The Texas governor is in Iowa for a scheduled two-day visit, during which his itinerary included a Thursday night stop at the Branstad/GOP Victory offices in central Iowa and a Friday visit to Davenport. It’s Perry’s second trip to the state since he dropped out of the race for the presidential nomination after finishing fifth in the 2012 Iowa Caucuses.
Perry came out strongly for states’ rights during his stop, saying that marijuana legalization, abortion and same-sex marriage all are issues that should be left up to the states.
He criticized Judge Orlando Garcia’s decision this week that overturned the Texas same-sex marriage ban.
“I sat by that judge for a number of years in the state legislature, and Orlando is representing, I think, the left side of the political aisle, if you will, when it comes to those decisions,” he said. “I believe whether it’s in Texas or in Iowa or the other 48 states that the citizens of a state can best make the decisions that affect the citizens better than a federal judge, or, for that matter, someone in Washington, D.C.”
Perry also said that Arizona Gov. Jan Brewer made the right decision Wednesday in vetoing legislation that would have allowed business owners to bar service to gay men, lesbians and others on religious grounds.

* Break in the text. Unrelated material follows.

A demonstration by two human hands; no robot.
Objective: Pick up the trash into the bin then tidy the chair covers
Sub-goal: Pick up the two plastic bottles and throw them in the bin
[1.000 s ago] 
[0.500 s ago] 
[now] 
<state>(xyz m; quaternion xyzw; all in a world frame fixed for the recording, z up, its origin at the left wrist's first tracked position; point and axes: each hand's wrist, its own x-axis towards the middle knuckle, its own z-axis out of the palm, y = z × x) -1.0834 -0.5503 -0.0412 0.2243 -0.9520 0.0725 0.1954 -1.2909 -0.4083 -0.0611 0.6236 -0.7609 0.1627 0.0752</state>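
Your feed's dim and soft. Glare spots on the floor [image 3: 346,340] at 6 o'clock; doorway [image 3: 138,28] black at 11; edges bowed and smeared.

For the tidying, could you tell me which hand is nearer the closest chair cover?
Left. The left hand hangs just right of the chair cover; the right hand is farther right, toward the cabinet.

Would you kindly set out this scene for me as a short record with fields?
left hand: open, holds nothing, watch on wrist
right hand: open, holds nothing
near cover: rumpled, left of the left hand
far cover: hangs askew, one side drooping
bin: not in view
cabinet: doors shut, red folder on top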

“She did for Arizona, absolutely,” he said. “We address those issues from time to time and, again, I may not agree with a particular position, but it is each state’s 10th Amendment prerogative to make those decisions.”

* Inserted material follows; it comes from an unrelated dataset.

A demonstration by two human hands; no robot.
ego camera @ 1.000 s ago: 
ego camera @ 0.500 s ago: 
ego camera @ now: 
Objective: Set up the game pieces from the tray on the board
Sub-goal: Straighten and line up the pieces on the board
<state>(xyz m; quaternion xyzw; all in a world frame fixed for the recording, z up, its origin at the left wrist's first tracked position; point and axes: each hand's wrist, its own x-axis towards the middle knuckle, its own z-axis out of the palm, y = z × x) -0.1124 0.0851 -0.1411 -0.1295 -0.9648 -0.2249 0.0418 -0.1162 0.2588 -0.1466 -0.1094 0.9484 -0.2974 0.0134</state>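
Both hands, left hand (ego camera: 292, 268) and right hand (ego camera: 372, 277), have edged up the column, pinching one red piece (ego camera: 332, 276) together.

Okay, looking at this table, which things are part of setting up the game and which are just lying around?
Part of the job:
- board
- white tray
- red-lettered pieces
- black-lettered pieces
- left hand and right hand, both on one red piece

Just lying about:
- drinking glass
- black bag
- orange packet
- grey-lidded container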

Perry also said the government should not set a minimum wage.
“For the president of the United States to be forcing businessmen and women to raise the minimum wage, we know what’s going to happen,” he said. “There’s going to be young kids – a lot of these are going to be minorities – that are going to lose jobs because these businesses … are going to have to let people go.”
He stopped short, however, of saying he would eliminate a federal minimum wage if given the opportunity.
When asked about Sen. Ted Cruz, R-Texas, who is a possible contender for the GOP nomination in 2016, Perry came down on the side of governors.
Governors, he said, “get things done” while Untied States senators “talk a lot.”
Pressed for his views of ethanol – which is popular in Iowa, but not so much in Texas – Perry said renewable fuels have a role to play in U.S. energy policy, but he favors “market forces.” He also kept his thoughts on the Iowa Caucuses and their impact on the presidential nominating process close to his vest.“I don’t know whether it’s fair or not. It’s the reality and I’ll let somebody else decide if it’s fair or not,” he said.